De acordo com os autores, por cerca de duas semanas, a imprensa dedicou-se a repercutir estardalhaços advindos da promessa de boicote. Mas a tentativa estava condenada ao fracasso, pois contrariava a atividade econômica dos cabanheiros que vendiam seus animais na feira e não se sensibilizaram com o pretexto de que uma ocupação de terras na distante Hulha Negra repercutiria em Esteio.

“Enquanto isso, sem seduzir os holofotes midiáticos, o governo continuou com os preparativos para inaugurar o evento no dia 28 de agosto de 1999, com inovações no conceito, na estrutura e na gestão, para construir o que o secretário de Agricultura e Abastecimento, José Hermeto Hoffmann, teimava em apostar que seria uma Nova Expointer. E a mais democrática e inclusiva do século que findava”, ressalta Pereira.

O governo não defendia, de modo solitário, a proposição da Expointer mais diversificada. O apoio público de algumas lideranças foi fundamental para o desfecho que permitiu a abertura da exposição exatamente na data programada.
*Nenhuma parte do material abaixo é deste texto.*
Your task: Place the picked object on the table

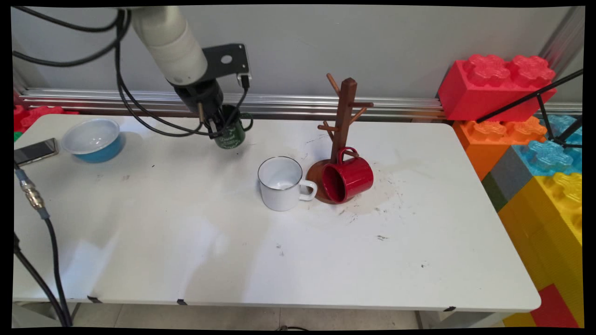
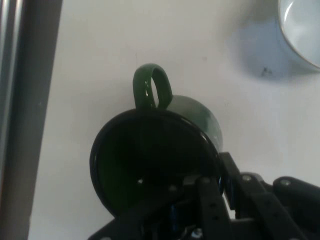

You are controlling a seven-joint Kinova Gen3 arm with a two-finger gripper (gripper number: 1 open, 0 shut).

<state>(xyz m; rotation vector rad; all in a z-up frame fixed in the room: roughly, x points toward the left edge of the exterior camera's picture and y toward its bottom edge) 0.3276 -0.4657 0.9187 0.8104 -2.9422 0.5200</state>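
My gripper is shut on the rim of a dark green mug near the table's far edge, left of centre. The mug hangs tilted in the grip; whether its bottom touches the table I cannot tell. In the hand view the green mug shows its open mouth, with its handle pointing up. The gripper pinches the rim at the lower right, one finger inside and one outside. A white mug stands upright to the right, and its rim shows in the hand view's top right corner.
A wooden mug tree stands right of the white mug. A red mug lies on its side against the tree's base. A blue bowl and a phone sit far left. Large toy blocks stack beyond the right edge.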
“Como se verificou nos anos seguintes, o primeiro e modesto estante rústico da agricultura familiar, que instalou-se daquele ano inaugural sem pompa cerimonial, logo foi aprimorado para ser aclamado como o pavilhão mais atrativo da Expointer. Foi copiado por outras exposições estaduais e elevou-se ao patamar nacional no governo Lula”.

Registros históricos

Esta recuperação do contexto dos primórdios do fenômeno de sucesso, entretanto, só foi possível graças aos registros impressos produzidos pela área de comunicação do governo estadual. Informativos, revistas, fôlderes e, sobretudo, o jornal O Estado do Rio Grande do Sul (que circulou de 1999 a 2002) são os únicos documentos históricos disponíveis que restaram daquela gestão, para preencher lacunas dos arquivos dos órgãos públicos destinados a preservar a memória pública riograndense.

A pesquisa vasculhou arquivos, adquiriu fotografia inédita, comprou imagens da TVE/RS, consultou os protagonistas, ouviu depoimentos dos mais de uma dezena de pioneiros expositores e evocou lembranças dos organizadores de um evento inédito de novo formato.

Por fim, adicionou subsídios gerados por estudiosos que se dedicaram a analisar aspectos decorrentes da mudança do perfil da Expointer – “não mais associada apenas às imagens de estancieiros pilchados de botas e bombachas, senhoras elegantes de ponchos estilosos e peões dormindo nas baias com os animais”.

A publicação foi concebida e elaborada por uma uma comissão constituída de dirigentes do primeiro escalão da Secretaria da Agricultura e Abastecimento (SAA) da época, liderada pelo titular da pasta, José Hermeto Hoffmann, Angelo Menegat, Inácio Benincá e David Stival, com colaboração especial de  Ailton Croda.

A organização editorial foi do jornalista André Simas-Pereira; com projeto gráfico da designer Cristina Pozzobon e ilustrações de Edgar Vasques e Santiago. O apoio financeiro é do Sindicato de Máquinas Implementos Agrícolas no RS (Simers).

Bárbara Neves é estagiária de jornalismo. Matéria elaborada com supervisão de Gilson Camargo.